Octopamine is required for successful reproduction in the classical insect model, Rhodnius prolixus

Abstract

In insects, biogenic amines function as neurotransmitters, neuromodulators, and neurohormones, influencing various behaviors, including those related to reproduction such as response to sex pheromones, oogenesis, oviposition, courtship, and mating. Octopamine (OA), an analog of the vertebrate norepinephrine, is synthesized from the biogenic amine tyramine by the enzyme tyramine β-hydroxylase (TβH). Here, we investigate the mechanisms and target genes underlying the role of OA in successful reproduction in females of Rhodnius prolixus, a vector of Chagas disease, by downregulating TβH mRNA expression (thereby reducing OA content) using RNA interference (RNAi), and in vivo and ex vivo application of OA. Injection of females with dsTβH impairs successful reproduction at least in part, by decreasing the transcript expression of enzymes involved in juvenile hormone biosynthesis, the primary hormone for oogenesis in R. prolixus, thereby interfering with oogenesis, ovulation and oviposition. This study offers valuable insights into the involvement of OA for successful reproduction in R. prolixus females. Understanding the reproductive biology of R. prolixus is crucial in a medical context for controlling the spread of the disease.

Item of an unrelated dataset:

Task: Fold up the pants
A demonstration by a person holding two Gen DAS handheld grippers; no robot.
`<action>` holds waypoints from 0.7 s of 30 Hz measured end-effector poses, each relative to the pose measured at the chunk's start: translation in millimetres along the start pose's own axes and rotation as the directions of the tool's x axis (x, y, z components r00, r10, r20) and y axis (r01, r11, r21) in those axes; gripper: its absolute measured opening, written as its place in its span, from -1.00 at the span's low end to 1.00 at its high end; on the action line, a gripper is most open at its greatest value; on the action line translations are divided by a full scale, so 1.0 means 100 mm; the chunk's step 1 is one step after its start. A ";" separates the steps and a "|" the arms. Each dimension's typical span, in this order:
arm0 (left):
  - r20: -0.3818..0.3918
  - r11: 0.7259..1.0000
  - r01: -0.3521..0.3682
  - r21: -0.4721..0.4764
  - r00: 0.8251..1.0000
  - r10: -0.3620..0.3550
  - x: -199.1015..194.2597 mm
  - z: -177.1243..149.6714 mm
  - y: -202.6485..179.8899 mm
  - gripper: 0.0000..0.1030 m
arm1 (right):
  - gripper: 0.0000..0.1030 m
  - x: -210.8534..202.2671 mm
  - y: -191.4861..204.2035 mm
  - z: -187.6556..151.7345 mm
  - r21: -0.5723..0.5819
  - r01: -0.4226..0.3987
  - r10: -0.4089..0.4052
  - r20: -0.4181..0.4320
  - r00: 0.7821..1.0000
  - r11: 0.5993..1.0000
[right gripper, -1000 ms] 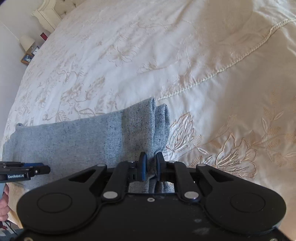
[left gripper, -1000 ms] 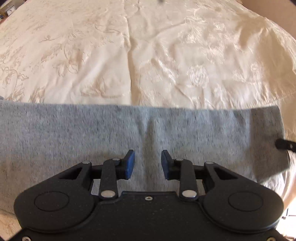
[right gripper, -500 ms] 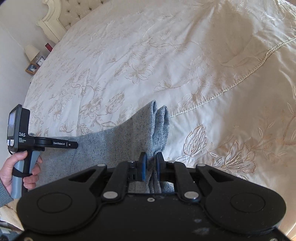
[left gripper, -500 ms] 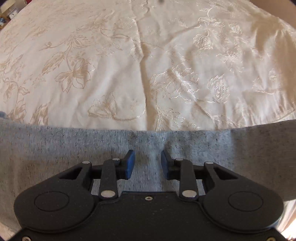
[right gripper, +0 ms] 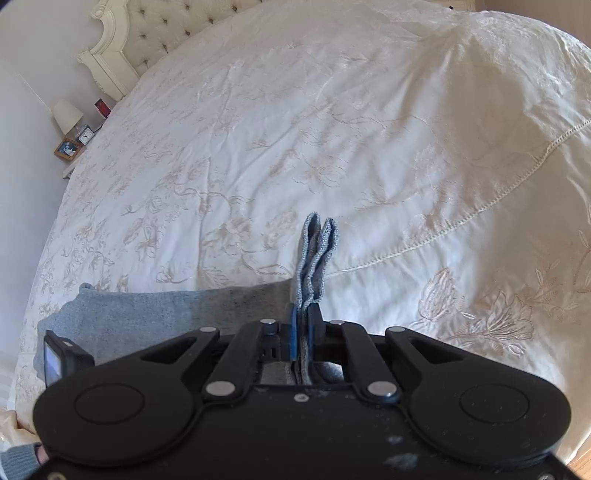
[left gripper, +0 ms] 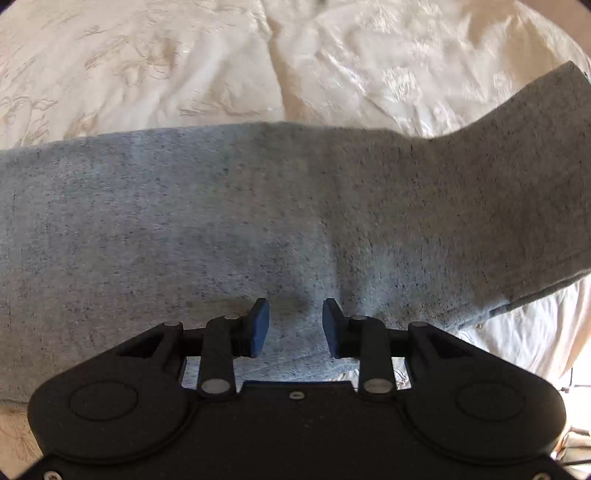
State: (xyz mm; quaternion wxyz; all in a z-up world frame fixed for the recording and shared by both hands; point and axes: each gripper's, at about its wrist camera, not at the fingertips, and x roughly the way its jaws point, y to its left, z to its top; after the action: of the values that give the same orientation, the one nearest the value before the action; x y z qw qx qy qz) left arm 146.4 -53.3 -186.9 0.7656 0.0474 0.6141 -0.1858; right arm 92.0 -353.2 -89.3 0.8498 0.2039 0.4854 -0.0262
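Observation:
Grey knit pants (left gripper: 258, 221) lie stretched across the cream bedspread (left gripper: 184, 66), their right end lifted up toward the right edge of the left wrist view. My left gripper (left gripper: 295, 321) is open, its blue pads just above the fabric near the pants' near edge, holding nothing. My right gripper (right gripper: 305, 325) is shut on the pants' leg ends (right gripper: 316, 254), which stand up in a doubled fold above the pads. The rest of the pants (right gripper: 166, 310) trails left and down to the bed.
The embroidered bedspread (right gripper: 332, 147) covers the whole bed. A tufted headboard (right gripper: 147, 33) and a nightstand with lamp and clock (right gripper: 72, 129) are at far left. The left gripper's body (right gripper: 59, 354) and a hand show at the lower left.
My right gripper has lifted the leg ends higher off the bed. My left gripper has moved forward over the pants, with more grey fabric under it, still open.

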 end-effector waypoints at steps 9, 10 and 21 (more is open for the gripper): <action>0.051 0.991 0.010 -0.132 0.999 -0.004 -0.50 -0.20 1.26 -0.23 | -0.88 -0.06 1.42 -0.03 -0.088 -0.079 0.084 0.056 0.995 0.993; 0.055 0.989 0.005 -0.149 0.998 0.003 -0.53 -0.22 1.40 -0.23 | -0.88 -0.03 1.63 -0.06 -0.105 -0.094 0.100 0.054 0.994 0.990; 0.026 0.965 -0.071 -0.252 0.996 0.080 -0.71 -0.60 2.42 -0.23 | -0.76 1.41 3.27 -0.81 -0.192 -0.211 0.188 -0.130 0.974 0.959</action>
State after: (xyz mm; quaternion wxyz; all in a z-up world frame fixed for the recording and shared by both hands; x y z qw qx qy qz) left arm 161.7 205.0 -170.6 0.7829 -0.0295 0.6166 -0.0781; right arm 179.1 -2.4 -138.5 0.8363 0.1645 0.5088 0.1210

Fig 1. Identification of TβH and its transcript expression.

(A) Phylogenetic relationship of TβH in insects. The evolutionary history was inferred by using the Maximum Likelihood method. The tree with the highest log likelihood (-15636.19) is shown. The tree is drawn to scale, with branch lengths measured in the number of substitutions per site. Protein sequences are labelled by species and order name. GenBank accession number: Aedes aegypti, AAEL010856; Aedes albopictus, AALC636_034546; Apis mellifera, NP_001071292.1; Bombyx mori, NP_001243923.1; Cimex lectularius, XP_014250928.1; Culex quinquefasciatus, CQUJHB002793; Drosophila melanogaster, FBgn0010329; Gryllus bimaculatus, BAO52001.1; Musca domestica, MDOA006509; Nilaparvata lugens, XP_039288853.1; Orussus abietinus, XP_012275259.1; Periplaneta americana, AFO63080.1; Schistocerca gregaria, XP_049845783.1; Tribolium castaneum, XP_974169.1; Vespula pensylvanica, XP_043684637.1; Vollenhovia emeryi, XP_011883289.1; Rhodnius tyrosine 3-monooxygenase like (RPRC007034)-. (B) Distribution of TβH transcript in tissues from unfed virgin female R. prolixus. RT-qPCR was used to quantify transcript levels, and data analysis was performed using the 2^−ΔCt method. Relative expression values on the y-axes were calculated by geometric averaging of reference genes Rp49 and actin. Data are presented as mean ± SEM (n = 4–5, where each n represents a pool of tissues from 3 insects). **** p < 0.0001 (One-way ANOVA and Tukey’s test as the post hoc test).

Fig 2. Effect of dsRNA treatment at 6 d post blood meal.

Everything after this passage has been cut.